Another series of experiments conducted by Loring were those on the boilers of the torpedo boat , to determine the economy of evaporation with different air pressures and rates of combustion. These experiments have proven of the to be a form of valuable collection of engineering data. A number of clever devices had to be schemed out to carry on these tests, and the whole success was credited to Loring and the board.

== Retirement ==
Having reached the age limit in December 1890, he was placed on the retired list; but having always been a man of very vigorous physique, he did not give up active employment and was for a time consulting engineer to the United States and Brazil Mail Steamship Company. During the Spanish–American War he was recalled to active duty and assigned as inspector of engineering work in New York City.

Loring's naval record reflects his active service, though contemporary accounts also emphasize his social activities. He was noted for his public speaking and writing, as well as his participation in social gatherings.

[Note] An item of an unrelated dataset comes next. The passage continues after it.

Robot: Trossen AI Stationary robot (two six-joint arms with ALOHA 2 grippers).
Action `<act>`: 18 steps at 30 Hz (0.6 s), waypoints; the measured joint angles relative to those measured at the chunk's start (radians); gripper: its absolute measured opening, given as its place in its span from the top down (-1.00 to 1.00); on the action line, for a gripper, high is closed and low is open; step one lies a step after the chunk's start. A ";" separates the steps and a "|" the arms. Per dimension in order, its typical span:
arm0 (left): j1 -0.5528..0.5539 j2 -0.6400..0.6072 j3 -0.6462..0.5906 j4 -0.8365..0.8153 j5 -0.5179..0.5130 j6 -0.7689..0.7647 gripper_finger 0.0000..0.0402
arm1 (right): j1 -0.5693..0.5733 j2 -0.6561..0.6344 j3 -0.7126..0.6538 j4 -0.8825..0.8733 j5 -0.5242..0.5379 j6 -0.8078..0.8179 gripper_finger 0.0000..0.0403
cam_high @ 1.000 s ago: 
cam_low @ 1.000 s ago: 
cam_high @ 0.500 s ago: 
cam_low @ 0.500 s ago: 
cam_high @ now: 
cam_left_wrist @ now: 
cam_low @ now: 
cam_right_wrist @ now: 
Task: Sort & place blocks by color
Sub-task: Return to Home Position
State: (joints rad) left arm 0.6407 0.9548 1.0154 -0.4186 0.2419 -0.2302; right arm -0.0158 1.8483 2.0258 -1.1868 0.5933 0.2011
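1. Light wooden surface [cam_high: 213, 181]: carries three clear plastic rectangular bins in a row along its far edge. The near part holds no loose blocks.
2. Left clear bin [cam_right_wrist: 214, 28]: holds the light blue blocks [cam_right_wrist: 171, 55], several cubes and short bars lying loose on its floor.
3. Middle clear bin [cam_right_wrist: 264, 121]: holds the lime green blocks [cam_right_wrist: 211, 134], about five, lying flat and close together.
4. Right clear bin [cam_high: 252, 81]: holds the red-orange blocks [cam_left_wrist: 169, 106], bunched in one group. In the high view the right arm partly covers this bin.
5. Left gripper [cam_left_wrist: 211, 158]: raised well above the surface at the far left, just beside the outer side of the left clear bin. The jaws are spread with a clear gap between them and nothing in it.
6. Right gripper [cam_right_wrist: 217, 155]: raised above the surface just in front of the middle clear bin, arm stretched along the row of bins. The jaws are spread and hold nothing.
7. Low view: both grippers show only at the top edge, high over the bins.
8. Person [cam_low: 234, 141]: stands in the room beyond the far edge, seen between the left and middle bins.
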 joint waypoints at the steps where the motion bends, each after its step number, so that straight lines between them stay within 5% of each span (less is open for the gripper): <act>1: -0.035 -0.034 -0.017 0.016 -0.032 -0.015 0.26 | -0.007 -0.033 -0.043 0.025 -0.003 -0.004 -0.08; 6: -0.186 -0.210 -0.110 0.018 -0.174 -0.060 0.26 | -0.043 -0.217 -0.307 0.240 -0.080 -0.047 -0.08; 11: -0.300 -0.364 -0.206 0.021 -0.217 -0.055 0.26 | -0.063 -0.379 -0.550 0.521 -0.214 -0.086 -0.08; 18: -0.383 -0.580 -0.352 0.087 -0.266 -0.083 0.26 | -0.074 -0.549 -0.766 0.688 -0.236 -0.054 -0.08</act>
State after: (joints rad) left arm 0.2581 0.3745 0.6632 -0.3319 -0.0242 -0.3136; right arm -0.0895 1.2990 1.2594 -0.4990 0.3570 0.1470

He was for two years president of the Engineers' Club of New York, which is a sure test of popularity and wide acquaintance in the engineering world. He was also president of the American Society of Mechanical Engineers, the highest honor which his branch of the profession could confer. He was a vice-president of the Society of Naval Architects and Marine Engineers from its formation until his death, and, as long as his health permitted, was very active in its council and general meetings. He was a member of our own Society from the beginning. He had also been very active in the Army and Navy Club of New York, filling various offices and acting as its secretary for several years. Lording succumbed to an attack of paralysis.

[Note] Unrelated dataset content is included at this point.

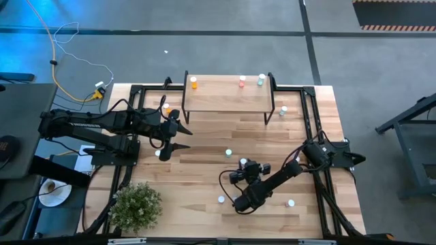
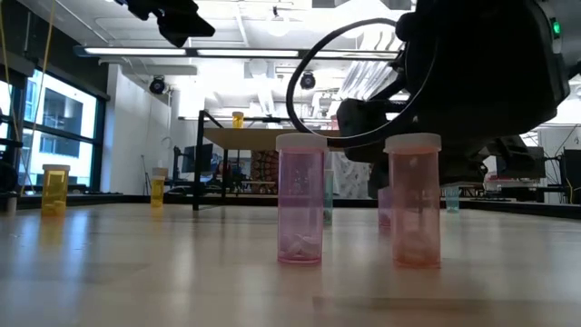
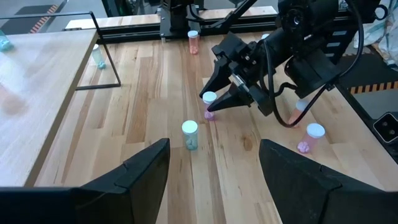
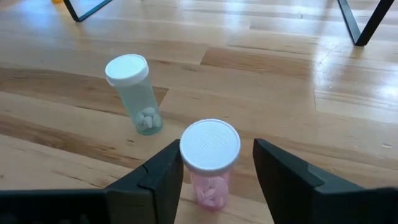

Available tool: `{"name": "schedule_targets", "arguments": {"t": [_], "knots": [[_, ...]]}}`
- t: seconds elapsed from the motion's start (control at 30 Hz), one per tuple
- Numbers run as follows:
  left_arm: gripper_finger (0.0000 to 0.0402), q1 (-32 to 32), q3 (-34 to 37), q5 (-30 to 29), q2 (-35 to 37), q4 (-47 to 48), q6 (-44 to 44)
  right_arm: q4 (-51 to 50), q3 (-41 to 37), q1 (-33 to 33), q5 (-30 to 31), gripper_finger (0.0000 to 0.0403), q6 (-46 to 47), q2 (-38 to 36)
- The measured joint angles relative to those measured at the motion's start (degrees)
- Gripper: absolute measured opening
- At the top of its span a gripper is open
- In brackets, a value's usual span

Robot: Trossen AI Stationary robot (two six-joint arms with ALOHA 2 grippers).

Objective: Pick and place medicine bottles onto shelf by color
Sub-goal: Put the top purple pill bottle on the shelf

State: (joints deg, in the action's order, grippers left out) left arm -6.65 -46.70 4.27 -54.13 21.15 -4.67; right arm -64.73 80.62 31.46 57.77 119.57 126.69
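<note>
My right gripper (image 1: pixel 244 165) is open near the middle of the table, low over a pink medicine bottle (image 4: pixel 209 186) with a white cap. The bottle stands upright on the table between its two fingers (image 4: pixel 163 171). A pale green bottle (image 4: pixel 137 93) stands on the table just beyond it. The shelf (image 1: pixel 228 101) stands at the table's far edge and carries an orange bottle (image 1: pixel 193 82), a red one (image 1: pixel 242 82) and a green one (image 1: pixel 261 80). My left gripper (image 1: pixel 174 136) hangs open above the table's left part, holding nothing. My right gripper comes at the pink bottle slanting down, one finger on each side of its white cap (image 4: pixel 210 144). One finger (image 4: pixel 168 165) lies right beside the cap's edge, and I cannot tell whether it touches. The other finger stands clear of it.
More bottles stand scattered on the table: two near the front edge (image 1: pixel 221 199) (image 1: pixel 291 202), a green one beside the shelf's right leg (image 1: pixel 283 109), orange ones at the left (image 2: pixel 54 189) (image 2: pixel 157 189). A potted plant (image 1: pixel 135 204) fills the front left corner.
</note>
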Motion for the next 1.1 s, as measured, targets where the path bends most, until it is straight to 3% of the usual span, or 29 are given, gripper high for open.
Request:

Loring's career covered almost the whole period of progress in marine engineering from the side-wheel engine and box boilers down to the triple-expansion engine and steam turbine, forced draft and the water-tube boiler. In nearly all of this progress he played an important part, and he had done both his duty and he had been a factor in the continued advancement of the profession and the service he loved.

== Bibliography ==
- Brayley, A. W. (1894). "Schools and Schoolboys of Old Boston"
- Henry, C. H. (1917). "Loring Genealogy"
- McFarland, W. M. (1907). "Charles Harding Loring"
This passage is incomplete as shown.